For thirty-five years EPIC has played a vital and necessary role in the protection of the natural environment of northwestern California. The organization’s mission is to protect and restore ancient forests, watersheds, coastal estuaries, and native species in Northern California. EPIC uses an integrated, science-based approach, combining public education, citizen advocacy, and strategic litigation. An essential part this strategy is how EPIC champions and promotes access to environmental democracy.
What is environmental democracy? Environmental democracy is about government being transparent, accountable, and involving people in decisions that affect the quality of their lives and their environment. In many parts of the world, citizens are still fighting for these basic freedoms and rights that many in the United States take for granted. Indeed, it is likely that a large sector of the American public does not even think about access to environmental democracy.
In the United States, governmental agencies, like the EPA (Environmental Protection Agency), were created and charged with the responsibility to uphold and enforce environmental laws to ensure that citizens have access to clean water, clean air and to a healthy environment from which to live and thrive. Other federal and state agencies like the US Fish and Wildlife Services, Bureau of Land Management, National and State Parks, similarly were put in place to oversee and regulate these commonly held resources for the people of the United States of America.
Unfortunately, however, the very agencies and regulators that were put in place to safe-guard these values, time and time again, simply fail to get the job done. Whether it is through complacency, corruption, or through a flawed system filled with bureaucrats and red-tape, agencies often lack the resources or ability to enforce the very laws they were created to uphold. Big industry and high-spending polluters with their endless resources, get their way despite overwhelming scientific data and public support surrounding the need for environmental regulation and protection. That is where citizen watchdogs and public interest organizations like EPIC play a critically needed role, to ensure that this nation’s environmental laws are upheld and not undermined.

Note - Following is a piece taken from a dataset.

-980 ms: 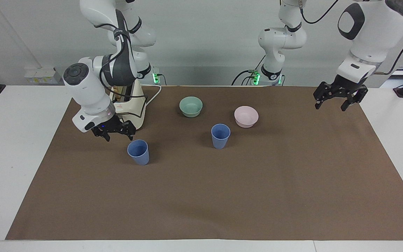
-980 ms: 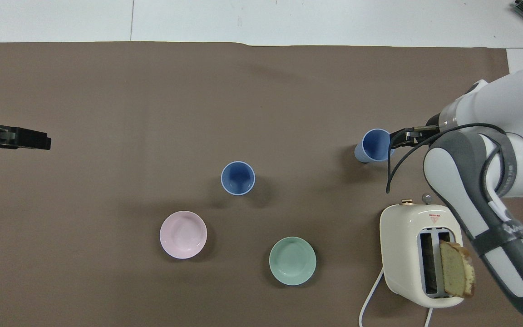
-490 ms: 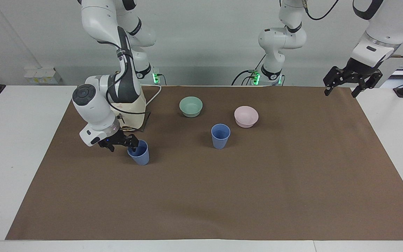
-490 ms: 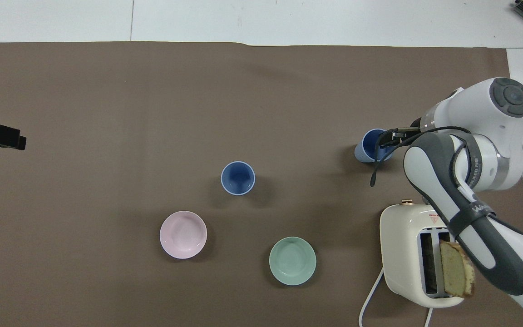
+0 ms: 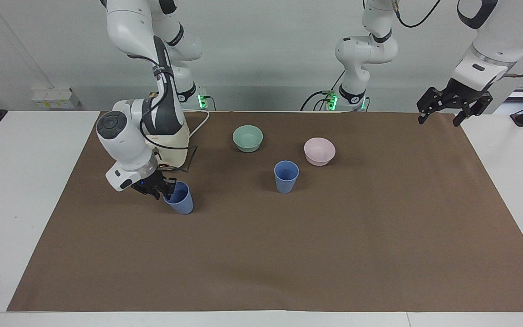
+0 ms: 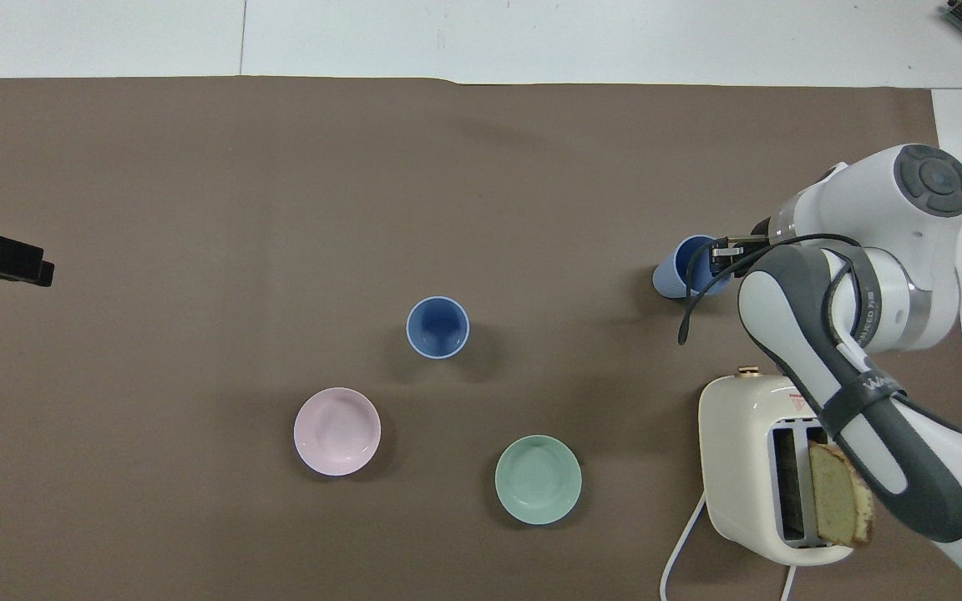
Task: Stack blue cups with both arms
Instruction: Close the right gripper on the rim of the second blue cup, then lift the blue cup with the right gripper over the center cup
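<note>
Two blue cups stand upright on the brown mat. One blue cup [image 5: 182,200] [image 6: 681,271] stands toward the right arm's end. My right gripper [image 5: 165,190] [image 6: 719,256] is down at this cup's rim, pinched shut on the wall with one finger inside. The second blue cup [image 5: 286,177] [image 6: 437,327] stands free near the mat's middle. My left gripper [image 5: 443,111] [image 6: 34,265] hangs open and holds nothing, high over the mat's edge at the left arm's end.
A mint-green bowl [image 5: 248,137] [image 6: 538,479] and a pink bowl [image 5: 319,151] [image 6: 336,431] sit nearer to the robots than the middle cup. A cream toaster [image 5: 176,144] [image 6: 744,467] with a bread slice [image 6: 840,497] stands beside the right arm.
My right gripper came down from beside the cup onto its rim and closed there. The left gripper rose and drew back toward its end of the table.
</note>
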Tool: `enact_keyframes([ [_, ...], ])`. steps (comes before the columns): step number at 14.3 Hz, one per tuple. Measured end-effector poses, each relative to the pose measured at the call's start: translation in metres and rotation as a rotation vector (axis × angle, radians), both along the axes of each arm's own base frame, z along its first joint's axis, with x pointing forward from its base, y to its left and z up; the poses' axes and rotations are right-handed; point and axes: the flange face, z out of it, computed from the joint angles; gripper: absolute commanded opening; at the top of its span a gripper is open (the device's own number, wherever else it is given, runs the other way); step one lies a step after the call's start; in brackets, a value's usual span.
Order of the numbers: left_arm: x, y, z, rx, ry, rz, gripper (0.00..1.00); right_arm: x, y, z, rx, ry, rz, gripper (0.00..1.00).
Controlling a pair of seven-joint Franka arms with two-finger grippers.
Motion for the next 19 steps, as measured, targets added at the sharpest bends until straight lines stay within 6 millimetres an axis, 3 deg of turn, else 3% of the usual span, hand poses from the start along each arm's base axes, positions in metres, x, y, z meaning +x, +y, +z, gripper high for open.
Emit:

Whether in the courtrooms, in the media, online with email or website updates, EPIC’s network of information helps to mobilize the public will, which in turn provides the necessary political pressure to help get the job done! The job of maintaining and enforcing environmental laws and protecting the natural world by promoting environmental democracy… the voice of the people, by people, for the people, for the environment.
In this vein, EPIC continues to be committed to promoting broad public participation in decision-making. Back room deals and secrecy have never been compatible with an open society. By demanding that government agencies and private corporations operate out in the open, we are working towards ensuring that a cornerstone of our democracy is vibrant and functioning. EPIC has exposed numerous proposed actions where government officials have attempted to short circuit the public’s role in the decision making process. One example of this limitation of public participation is the use of Categorical Exclusions or Exemptions from environmental analysis. Rather than receive public scrutiny over a proposal, the exemption process truly results in secretive and closed-door judgment calls that are poorly researched and counter to the public interest (see below).
Even when an open public process is ongoing, it is absolutely critical that the best available science and most recent research are presented to the public for consideration. By doing so, EPIC provides the public with the information, the public can then provide the voice and public will identifies and offers solutions to environmental problems by gathering and advancing the best available science to agencies, private parties and the general public.
Old-growth Douglas Fir marked for cut by the U.S. Forest Service.
Little Cronan Timber Sale
The U.S. Forest Service is proposing to log an old-growth forest stand using a “Categorical Exclusion” without an environmental analysis. The project would log nesting habitat for the northern spotted owl, build landings, and a road over a trail leading to the Marble Mountain Wilderness within a watershed that is critical for salmon recovery.
EPIC was successful at halting this project for over a year, based on Forest Service violations of the Endangered Species Act; however the Forest Service is again circulating this timber sale that ignores the best available science, public comments, the law, and undermines the public’s trust in its actions.
Richardson Grove
Photo by Juan Pazos
Since 2007, EPIC and our allies have held Caltrans accountable to the law. Initially Caltrans was only going to do the bare minimum of environmental analysis for the Richardson Grove ‘Improvement’ Project—a Categorical Exemption, which is reserved for projects that do not have a significant impact on the environment. Had EPIC not intervened on behalf of the Grove, it is likely the project would likely have already been built, with very little environmental analysis, and zero public input.